» **Task instructions**
Starting with the first line, output the data exactly through to the end.

» **Supplied data**

►

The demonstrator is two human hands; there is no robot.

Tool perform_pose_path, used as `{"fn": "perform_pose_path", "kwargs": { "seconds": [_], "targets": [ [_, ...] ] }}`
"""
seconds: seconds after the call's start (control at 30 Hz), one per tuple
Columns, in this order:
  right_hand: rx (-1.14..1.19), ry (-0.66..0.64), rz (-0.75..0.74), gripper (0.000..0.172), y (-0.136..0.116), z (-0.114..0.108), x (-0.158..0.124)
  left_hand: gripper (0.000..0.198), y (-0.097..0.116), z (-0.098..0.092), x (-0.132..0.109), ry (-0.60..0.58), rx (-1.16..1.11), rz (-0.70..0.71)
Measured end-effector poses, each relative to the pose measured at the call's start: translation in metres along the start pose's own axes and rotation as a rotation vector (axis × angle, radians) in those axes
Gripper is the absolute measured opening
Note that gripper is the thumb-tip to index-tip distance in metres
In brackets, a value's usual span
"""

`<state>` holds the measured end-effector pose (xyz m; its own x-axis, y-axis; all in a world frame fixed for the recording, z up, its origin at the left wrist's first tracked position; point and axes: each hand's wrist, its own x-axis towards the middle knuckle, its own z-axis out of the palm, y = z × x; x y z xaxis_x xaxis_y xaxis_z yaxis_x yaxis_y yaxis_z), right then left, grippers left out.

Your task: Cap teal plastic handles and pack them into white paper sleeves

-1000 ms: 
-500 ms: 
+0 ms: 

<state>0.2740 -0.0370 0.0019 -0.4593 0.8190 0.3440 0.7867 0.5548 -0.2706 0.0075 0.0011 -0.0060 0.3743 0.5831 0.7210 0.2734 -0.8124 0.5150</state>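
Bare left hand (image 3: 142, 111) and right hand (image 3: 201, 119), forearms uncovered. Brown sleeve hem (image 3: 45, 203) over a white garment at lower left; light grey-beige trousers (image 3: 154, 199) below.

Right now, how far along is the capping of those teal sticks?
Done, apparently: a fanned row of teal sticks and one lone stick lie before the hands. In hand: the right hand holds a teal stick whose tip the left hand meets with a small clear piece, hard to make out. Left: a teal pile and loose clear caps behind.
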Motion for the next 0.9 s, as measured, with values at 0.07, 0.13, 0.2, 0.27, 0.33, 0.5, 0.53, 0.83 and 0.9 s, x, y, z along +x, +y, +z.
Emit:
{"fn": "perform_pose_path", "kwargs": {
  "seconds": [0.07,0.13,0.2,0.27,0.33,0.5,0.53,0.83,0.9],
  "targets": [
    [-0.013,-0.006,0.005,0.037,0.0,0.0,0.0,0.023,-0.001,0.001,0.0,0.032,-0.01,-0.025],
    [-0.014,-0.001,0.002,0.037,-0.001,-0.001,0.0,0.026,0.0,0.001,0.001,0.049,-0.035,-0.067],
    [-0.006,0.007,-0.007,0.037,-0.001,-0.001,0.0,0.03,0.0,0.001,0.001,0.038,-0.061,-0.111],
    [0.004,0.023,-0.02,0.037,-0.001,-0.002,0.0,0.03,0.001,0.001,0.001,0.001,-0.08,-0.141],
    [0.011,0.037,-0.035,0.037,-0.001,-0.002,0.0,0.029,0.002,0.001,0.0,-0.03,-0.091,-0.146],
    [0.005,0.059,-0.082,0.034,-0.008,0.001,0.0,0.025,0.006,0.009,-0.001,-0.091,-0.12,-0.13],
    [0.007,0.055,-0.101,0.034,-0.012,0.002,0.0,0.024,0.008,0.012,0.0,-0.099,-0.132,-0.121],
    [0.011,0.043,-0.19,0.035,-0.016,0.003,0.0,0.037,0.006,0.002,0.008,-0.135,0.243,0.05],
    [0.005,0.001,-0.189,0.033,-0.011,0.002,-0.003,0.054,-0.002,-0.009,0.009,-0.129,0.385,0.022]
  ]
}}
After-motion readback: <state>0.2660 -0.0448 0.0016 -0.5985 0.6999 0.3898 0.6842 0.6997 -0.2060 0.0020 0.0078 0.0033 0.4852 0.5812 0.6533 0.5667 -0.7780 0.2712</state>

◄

» **Expected answer**
The demonstrator is two human hands; there is no robot.

Tool perform_pose_path, used as `{"fn": "perform_pose_path", "kwargs": { "seconds": [_], "targets": [ [_, ...] ] }}`
"""
seconds: seconds after the call's start (control at 30 Hz), one per tuple
Columns, in this order:
  right_hand: rx (-1.14..1.19), ry (-0.66..0.64), rz (-0.75..0.74), gripper (0.000..0.172), y (-0.136..0.116), z (-0.114..0.108), x (-0.158..0.124)
  left_hand: gripper (0.000..0.198), y (-0.097..0.116), z (-0.098..0.092), x (-0.132..0.109), ry (-0.60..0.58), rx (-1.16..1.11), rz (-0.70..0.71)
Measured end-effector poses, each relative to the pose measured at the call's start: translation in metres along the start pose's own axes and rotation as a rotation vector (axis × angle, radians) in those axes
Gripper is the absolute measured opening
Note that gripper is the thumb-tip to index-tip distance in metres
In brackets, a value's usual span
"""

`<state>` holds the measured end-effector pose (xyz m; its own x-axis, y-axis; all in a world frame fixed for the recording, z up, its origin at the left wrist's first tracked position; point and axes: each hand's wrist, its own x-axis towards the middle knuckle, its own z-axis out of the palm, y = z × x; x y z xaxis_x xaxis_y xaxis_z yaxis_x yaxis_y yaxis_z), right then left, grippers left out.

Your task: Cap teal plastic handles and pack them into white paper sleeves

-1000 ms: 
-500 ms: 
+0 ms: 

<state>0.2740 -0.0370 0.0019 -0.4593 0.8190 0.3440 0.7867 0.5548 -0.2706 0.0075 0.0011 -0.0060 0.3743 0.5831 0.7210 0.2734 -0.8124 0.5150</state>
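Bare left hand (image 3: 142, 111) and right hand (image 3: 201, 119), forearms uncovered. Brown sleeve hem (image 3: 45, 203) over a white garment at lower left; light grey-beige trousers (image 3: 154, 199) below.

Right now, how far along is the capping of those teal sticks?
Done, apparently: a fanned row of teal sticks and one lone stick lie before the hands. In hand: the right hand holds a teal stick whose tip the left hand meets with a small clear piece, hard to make out. Left: a teal pile and loose clear caps behind.
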Motion for the next 0.9 s, as measured, with values at 0.07, 0.13, 0.2, 0.27, 0.33, 0.5, 0.53, 0.83 and 0.9 s, x, y, z along +x, +y, +z.
Emit:
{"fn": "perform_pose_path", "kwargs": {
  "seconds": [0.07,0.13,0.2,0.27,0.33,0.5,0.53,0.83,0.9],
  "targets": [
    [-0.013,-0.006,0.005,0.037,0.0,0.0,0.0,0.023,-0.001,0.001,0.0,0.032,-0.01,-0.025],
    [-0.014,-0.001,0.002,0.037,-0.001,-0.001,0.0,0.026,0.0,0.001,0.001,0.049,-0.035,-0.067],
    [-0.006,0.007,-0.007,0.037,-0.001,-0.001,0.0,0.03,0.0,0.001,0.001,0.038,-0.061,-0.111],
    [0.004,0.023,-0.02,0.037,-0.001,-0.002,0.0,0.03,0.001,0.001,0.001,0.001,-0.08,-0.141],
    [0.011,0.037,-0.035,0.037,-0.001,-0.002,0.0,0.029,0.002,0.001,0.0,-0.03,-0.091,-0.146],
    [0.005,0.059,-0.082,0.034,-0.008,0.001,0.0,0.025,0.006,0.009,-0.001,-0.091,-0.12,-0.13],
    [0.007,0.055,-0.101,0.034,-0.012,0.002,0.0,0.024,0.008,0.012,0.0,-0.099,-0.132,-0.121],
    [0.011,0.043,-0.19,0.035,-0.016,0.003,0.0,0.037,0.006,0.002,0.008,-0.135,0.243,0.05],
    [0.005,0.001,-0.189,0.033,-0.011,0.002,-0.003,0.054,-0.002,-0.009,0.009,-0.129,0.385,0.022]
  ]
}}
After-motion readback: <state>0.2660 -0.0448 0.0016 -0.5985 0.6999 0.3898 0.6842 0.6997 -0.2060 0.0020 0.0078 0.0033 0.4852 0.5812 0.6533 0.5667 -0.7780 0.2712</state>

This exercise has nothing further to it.